§ **What needs to be done**
Each line from the first entry to the line with "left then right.", both included, is to be returned unchanged, with any pictures dropped.

§ **Materials provided**
• • • • •

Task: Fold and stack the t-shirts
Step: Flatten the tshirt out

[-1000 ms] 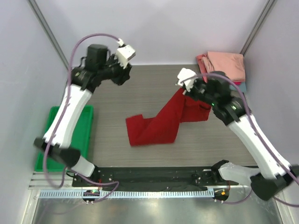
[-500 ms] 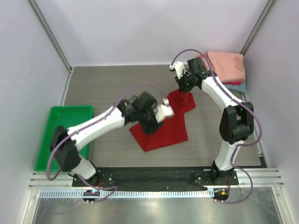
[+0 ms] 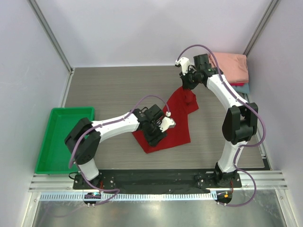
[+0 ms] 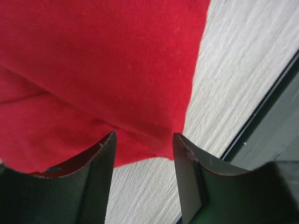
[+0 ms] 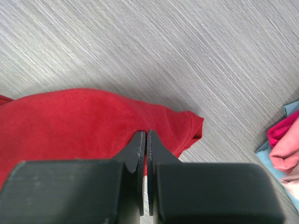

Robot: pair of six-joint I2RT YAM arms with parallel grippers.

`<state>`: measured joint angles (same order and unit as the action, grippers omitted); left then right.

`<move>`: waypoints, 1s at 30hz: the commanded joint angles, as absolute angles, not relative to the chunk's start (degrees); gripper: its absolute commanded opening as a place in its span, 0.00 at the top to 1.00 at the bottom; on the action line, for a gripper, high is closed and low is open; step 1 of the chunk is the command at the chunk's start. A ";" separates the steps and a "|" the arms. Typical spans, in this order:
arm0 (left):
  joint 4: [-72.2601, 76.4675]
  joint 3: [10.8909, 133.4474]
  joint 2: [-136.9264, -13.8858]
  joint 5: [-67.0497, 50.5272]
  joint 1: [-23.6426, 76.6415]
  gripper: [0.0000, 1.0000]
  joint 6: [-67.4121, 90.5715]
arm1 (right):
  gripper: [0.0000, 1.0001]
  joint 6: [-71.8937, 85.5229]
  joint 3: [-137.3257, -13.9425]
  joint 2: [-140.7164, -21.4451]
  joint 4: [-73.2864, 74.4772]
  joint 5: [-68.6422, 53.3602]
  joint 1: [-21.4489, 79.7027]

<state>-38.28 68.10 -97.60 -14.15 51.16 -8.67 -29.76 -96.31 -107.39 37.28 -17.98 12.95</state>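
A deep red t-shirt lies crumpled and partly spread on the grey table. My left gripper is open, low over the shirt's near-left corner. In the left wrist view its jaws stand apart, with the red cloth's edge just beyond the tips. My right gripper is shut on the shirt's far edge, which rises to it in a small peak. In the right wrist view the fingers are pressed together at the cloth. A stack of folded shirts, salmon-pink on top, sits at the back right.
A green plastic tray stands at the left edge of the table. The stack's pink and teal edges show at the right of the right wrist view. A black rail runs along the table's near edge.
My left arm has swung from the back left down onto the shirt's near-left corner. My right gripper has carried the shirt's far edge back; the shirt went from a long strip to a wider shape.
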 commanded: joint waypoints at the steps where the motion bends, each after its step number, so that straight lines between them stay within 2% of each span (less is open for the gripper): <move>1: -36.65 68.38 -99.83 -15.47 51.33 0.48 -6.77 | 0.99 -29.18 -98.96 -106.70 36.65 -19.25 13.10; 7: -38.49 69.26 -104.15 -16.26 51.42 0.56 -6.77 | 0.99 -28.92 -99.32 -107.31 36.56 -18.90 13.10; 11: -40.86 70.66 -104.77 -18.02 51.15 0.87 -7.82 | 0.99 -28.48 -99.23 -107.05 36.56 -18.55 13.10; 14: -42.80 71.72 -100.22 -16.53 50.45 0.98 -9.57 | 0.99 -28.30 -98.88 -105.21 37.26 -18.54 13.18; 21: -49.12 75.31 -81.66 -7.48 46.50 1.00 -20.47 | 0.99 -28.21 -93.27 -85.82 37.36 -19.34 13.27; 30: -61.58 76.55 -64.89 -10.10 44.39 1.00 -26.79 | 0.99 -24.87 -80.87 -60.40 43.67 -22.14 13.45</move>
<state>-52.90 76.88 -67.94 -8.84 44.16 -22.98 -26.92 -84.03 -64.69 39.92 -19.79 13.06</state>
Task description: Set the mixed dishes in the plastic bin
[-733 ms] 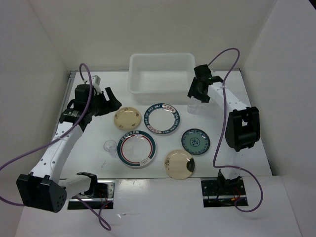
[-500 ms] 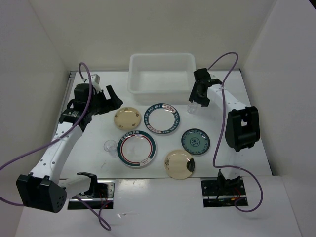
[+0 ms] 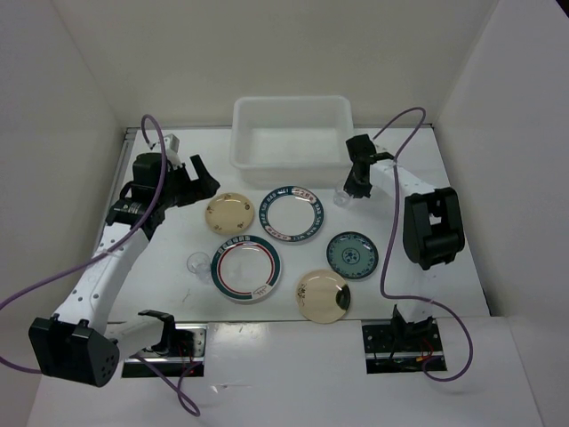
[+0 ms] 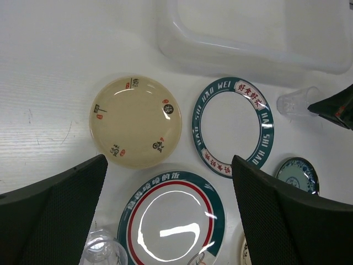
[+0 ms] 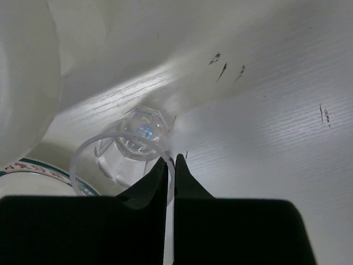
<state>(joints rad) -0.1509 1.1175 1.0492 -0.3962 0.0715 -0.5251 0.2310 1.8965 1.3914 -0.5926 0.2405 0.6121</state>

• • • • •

§ **Answer box**
Task: Fold and stack the t-shirts
Step: Flatten the tshirt out

[-1000 ms] 
[-500 ms] 
[+0 ms] 
[+0 ms] 
[+0 ms] 

Robot: pair of six-joint I2RT YAM arms with parallel grippers.

`<state>`: measured joint angles (same order and unit as the action, grippers omitted); left then right.

Nothing more remains for this exercise.